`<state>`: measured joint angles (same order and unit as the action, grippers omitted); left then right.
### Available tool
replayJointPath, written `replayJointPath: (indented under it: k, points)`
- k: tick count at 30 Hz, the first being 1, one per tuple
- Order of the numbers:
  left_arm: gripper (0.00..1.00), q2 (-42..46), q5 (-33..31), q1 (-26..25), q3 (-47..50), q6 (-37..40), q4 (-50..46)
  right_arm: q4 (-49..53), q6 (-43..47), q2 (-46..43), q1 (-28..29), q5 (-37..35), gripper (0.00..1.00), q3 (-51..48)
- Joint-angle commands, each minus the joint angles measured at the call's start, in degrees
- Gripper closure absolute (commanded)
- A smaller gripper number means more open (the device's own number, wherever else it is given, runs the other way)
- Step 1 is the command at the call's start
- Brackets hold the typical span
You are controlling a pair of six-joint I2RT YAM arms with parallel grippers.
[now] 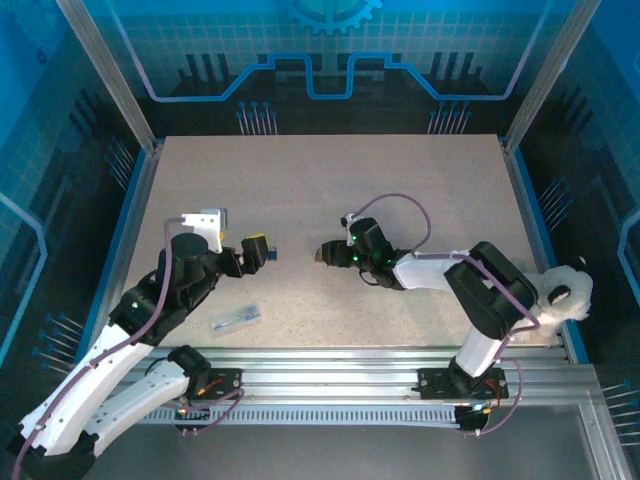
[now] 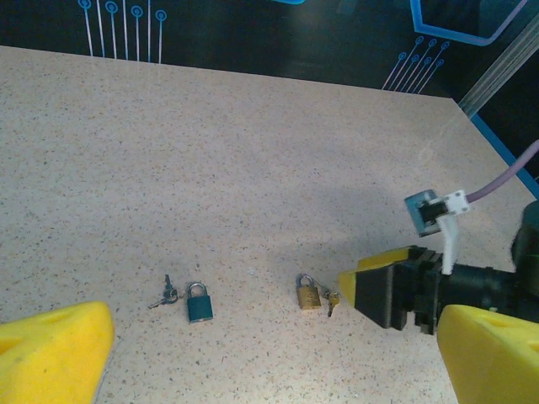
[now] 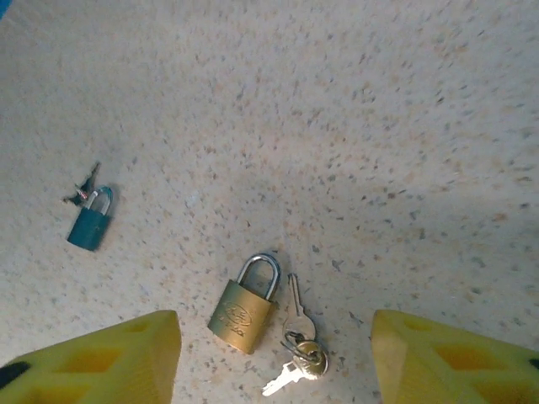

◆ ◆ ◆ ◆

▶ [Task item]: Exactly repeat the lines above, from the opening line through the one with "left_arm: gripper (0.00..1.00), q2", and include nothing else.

▶ [Response to the exercise]:
`<state>`: measured joint angles (same order and unit as the action, grippers omitted); left then right.
### Available tool
replayJointPath, written `replayJointPath: (indented under it: k, points)`
- k: tick count at 30 Hz, the first being 1, one per tuple
- Order of the numbers:
  left_arm: gripper (0.00..1.00), q2 (-42..46), q5 (-33..31), q1 (-26..25), q3 (-47..50), q6 (-37..40), q4 (-50..46)

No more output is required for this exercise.